PROVIDED INFORMATION:
▬▬▬▬▬▬▬▬▬▬

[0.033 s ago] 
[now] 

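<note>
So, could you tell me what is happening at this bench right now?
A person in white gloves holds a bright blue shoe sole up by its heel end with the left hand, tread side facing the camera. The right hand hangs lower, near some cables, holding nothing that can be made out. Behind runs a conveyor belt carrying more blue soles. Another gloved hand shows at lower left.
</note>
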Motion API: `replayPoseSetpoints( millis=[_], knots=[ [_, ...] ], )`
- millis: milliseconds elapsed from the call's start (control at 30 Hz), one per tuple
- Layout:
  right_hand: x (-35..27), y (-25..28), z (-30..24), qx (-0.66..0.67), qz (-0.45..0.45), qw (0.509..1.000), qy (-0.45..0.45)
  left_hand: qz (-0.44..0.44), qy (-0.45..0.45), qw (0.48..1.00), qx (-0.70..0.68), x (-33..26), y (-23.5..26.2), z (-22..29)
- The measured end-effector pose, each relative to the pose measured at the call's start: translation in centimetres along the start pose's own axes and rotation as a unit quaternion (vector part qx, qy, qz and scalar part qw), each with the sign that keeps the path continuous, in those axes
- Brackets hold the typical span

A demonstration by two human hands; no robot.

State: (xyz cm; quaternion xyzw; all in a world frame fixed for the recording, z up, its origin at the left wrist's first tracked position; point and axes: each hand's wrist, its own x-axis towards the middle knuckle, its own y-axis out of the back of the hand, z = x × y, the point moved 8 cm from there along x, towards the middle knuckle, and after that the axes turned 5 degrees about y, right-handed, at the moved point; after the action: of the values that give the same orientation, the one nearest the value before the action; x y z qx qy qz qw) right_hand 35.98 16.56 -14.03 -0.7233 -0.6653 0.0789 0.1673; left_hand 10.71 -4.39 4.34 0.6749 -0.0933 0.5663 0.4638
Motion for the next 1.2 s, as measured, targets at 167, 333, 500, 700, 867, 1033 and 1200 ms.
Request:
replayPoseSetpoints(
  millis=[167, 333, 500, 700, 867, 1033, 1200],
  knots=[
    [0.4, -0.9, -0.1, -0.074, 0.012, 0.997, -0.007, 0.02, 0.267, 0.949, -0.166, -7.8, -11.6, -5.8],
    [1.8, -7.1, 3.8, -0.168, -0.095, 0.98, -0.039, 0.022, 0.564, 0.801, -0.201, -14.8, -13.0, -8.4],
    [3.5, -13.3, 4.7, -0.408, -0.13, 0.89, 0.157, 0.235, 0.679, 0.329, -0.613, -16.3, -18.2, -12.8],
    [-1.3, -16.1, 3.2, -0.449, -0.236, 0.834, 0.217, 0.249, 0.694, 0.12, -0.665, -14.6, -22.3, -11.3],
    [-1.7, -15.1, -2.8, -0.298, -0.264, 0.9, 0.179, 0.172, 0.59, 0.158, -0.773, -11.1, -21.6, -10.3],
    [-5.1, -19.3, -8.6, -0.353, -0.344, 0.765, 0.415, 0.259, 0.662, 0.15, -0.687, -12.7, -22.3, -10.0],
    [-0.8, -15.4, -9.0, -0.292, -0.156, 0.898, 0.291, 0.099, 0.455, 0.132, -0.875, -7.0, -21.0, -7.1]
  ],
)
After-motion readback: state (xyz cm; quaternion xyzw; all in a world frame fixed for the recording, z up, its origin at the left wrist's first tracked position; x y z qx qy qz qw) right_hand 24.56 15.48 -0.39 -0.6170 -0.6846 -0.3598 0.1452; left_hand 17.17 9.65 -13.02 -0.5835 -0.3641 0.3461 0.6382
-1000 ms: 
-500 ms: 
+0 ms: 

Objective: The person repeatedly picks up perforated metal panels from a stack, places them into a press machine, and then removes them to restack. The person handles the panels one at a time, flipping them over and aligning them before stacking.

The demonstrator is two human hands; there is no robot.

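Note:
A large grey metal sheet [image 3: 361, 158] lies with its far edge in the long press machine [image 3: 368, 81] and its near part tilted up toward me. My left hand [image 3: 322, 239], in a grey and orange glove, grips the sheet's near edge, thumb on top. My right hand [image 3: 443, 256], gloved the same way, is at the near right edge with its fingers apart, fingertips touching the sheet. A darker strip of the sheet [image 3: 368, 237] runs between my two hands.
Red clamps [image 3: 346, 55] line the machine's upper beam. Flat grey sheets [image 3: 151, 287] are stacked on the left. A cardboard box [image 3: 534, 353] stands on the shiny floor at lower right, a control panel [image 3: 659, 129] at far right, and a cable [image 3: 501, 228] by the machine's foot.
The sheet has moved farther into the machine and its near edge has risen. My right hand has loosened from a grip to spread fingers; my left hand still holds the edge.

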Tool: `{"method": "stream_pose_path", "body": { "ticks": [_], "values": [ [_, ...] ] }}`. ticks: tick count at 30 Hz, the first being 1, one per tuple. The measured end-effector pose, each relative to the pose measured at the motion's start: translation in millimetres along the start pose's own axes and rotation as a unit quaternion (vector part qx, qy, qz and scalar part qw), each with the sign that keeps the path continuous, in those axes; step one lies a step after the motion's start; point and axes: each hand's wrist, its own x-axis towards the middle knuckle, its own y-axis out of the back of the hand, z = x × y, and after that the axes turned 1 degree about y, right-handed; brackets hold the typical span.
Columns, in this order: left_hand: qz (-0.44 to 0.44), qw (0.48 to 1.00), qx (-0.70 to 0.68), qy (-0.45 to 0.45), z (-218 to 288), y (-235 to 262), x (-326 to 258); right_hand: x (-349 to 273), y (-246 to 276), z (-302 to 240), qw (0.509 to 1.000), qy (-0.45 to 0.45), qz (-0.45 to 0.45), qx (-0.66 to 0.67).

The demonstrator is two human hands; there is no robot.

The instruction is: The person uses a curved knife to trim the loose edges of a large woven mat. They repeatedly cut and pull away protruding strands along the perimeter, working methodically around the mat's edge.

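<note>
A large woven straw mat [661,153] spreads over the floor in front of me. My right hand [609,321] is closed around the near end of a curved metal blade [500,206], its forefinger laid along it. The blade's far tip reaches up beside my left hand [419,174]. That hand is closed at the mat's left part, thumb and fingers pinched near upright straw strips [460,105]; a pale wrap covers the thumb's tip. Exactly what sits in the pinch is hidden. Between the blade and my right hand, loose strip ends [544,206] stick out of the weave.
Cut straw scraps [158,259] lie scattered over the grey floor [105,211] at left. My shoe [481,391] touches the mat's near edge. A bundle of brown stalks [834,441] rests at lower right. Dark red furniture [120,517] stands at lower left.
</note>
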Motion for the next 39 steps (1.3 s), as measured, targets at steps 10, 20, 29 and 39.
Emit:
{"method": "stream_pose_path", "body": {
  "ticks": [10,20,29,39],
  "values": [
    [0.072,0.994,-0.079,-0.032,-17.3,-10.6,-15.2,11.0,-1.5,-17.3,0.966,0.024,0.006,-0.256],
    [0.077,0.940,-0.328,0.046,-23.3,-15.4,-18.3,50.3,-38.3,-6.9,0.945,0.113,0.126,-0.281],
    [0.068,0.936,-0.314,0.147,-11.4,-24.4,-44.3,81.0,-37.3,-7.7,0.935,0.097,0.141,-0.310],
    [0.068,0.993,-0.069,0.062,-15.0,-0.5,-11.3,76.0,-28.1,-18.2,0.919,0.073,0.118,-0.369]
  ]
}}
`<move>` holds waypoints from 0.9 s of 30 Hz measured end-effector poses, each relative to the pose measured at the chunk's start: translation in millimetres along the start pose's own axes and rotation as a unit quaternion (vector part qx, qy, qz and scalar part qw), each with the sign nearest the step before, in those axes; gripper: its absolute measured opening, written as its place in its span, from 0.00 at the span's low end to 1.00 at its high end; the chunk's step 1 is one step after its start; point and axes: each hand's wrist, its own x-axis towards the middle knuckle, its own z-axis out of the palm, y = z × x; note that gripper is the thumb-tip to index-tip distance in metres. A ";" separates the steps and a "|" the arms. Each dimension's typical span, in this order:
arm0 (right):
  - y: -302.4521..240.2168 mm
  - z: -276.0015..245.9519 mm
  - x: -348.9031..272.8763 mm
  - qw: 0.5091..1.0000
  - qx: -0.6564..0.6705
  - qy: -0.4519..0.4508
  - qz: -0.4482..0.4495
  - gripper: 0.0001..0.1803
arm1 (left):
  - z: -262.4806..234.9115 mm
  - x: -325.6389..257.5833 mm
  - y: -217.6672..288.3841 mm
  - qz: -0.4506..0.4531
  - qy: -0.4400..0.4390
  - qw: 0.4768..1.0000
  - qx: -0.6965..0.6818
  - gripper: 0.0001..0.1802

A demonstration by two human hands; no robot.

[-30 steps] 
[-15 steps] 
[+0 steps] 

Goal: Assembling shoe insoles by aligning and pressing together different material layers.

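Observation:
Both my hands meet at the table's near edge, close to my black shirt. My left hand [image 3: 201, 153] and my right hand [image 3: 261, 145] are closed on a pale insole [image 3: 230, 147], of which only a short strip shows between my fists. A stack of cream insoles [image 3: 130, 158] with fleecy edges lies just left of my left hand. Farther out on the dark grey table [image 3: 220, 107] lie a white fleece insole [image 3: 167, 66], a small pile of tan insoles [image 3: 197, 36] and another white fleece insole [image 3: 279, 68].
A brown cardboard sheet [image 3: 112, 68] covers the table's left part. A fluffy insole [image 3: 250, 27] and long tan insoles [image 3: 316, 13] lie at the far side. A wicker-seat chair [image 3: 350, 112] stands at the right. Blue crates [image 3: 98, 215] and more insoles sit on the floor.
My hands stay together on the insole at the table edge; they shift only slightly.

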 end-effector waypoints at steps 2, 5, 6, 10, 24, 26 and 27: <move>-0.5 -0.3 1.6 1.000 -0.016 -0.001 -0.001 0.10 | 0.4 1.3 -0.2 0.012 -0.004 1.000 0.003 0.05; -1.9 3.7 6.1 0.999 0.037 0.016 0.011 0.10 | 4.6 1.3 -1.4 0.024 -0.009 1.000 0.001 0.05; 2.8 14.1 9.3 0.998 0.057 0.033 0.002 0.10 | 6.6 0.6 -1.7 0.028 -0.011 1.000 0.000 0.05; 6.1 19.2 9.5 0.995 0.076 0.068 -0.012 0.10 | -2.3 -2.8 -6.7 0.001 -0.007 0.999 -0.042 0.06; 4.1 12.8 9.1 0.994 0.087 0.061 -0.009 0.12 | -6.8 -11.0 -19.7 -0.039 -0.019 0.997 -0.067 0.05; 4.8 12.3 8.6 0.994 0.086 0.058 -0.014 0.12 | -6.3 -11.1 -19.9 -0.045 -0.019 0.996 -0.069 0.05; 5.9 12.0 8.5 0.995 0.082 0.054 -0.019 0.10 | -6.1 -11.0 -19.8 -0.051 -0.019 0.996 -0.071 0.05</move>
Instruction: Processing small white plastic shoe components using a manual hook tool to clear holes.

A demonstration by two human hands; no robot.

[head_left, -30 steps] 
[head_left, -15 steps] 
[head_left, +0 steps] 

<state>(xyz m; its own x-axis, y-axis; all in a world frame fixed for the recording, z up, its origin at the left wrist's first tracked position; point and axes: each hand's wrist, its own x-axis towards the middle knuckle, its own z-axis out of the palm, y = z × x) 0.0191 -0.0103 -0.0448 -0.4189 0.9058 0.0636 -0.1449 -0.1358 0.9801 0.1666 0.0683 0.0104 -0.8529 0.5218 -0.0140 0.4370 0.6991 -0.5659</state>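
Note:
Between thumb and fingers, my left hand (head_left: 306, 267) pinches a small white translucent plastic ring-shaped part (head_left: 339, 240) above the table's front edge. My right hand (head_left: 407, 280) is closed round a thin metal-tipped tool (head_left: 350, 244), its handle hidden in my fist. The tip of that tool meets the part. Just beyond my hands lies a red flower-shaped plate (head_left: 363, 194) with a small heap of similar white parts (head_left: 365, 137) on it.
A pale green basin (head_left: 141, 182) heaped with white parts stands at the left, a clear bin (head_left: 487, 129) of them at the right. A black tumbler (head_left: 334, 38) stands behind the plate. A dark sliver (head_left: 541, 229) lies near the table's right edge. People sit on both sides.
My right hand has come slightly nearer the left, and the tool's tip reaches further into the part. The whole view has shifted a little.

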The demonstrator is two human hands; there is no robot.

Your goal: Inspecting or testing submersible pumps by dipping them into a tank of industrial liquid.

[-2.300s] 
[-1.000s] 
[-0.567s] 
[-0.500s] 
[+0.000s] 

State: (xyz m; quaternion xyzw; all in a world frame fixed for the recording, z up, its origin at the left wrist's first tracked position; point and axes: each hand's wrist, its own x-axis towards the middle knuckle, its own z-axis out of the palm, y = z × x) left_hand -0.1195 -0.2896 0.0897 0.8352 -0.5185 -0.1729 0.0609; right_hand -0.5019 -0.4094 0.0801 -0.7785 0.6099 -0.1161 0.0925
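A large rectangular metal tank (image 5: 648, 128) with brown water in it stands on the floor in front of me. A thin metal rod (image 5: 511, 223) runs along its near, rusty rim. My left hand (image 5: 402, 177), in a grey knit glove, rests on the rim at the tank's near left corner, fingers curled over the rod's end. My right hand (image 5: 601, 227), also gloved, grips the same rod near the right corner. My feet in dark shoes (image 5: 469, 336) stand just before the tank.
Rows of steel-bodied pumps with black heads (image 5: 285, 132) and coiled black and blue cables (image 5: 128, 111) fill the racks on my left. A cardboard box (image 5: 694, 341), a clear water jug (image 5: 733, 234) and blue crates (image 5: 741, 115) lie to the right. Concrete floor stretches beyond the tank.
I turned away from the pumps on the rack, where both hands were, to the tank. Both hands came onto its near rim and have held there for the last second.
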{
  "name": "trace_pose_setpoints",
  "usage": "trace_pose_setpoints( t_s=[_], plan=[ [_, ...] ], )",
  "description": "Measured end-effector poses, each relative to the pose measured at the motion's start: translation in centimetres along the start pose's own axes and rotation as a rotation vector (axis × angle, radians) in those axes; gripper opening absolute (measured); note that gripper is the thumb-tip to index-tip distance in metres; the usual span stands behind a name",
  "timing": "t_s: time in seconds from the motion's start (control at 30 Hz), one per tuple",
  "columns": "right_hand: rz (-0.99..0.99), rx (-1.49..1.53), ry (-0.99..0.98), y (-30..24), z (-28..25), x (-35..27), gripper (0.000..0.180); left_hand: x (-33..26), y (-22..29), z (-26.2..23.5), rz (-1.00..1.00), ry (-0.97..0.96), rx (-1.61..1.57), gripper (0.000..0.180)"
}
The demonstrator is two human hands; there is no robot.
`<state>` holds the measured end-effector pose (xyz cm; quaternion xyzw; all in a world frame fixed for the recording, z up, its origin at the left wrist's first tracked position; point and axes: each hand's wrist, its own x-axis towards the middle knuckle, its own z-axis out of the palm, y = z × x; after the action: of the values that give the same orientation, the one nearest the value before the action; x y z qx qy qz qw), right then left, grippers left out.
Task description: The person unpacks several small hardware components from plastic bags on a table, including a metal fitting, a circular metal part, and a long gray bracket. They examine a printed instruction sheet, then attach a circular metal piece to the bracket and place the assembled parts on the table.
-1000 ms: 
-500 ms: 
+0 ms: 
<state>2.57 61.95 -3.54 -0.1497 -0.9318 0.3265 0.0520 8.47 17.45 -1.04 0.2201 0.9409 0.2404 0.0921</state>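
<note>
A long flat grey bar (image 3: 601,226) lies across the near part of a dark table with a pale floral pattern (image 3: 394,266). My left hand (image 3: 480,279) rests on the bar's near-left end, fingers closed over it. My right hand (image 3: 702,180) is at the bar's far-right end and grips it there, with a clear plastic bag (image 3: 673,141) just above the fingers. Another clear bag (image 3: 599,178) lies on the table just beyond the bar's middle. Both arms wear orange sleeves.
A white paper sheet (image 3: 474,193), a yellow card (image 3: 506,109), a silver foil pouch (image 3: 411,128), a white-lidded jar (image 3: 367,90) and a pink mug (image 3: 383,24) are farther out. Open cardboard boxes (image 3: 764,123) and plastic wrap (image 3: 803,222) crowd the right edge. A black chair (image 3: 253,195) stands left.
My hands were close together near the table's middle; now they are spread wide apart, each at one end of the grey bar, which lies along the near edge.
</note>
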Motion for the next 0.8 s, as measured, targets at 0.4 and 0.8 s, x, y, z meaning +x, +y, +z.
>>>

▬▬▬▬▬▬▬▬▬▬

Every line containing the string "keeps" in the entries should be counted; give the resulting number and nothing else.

2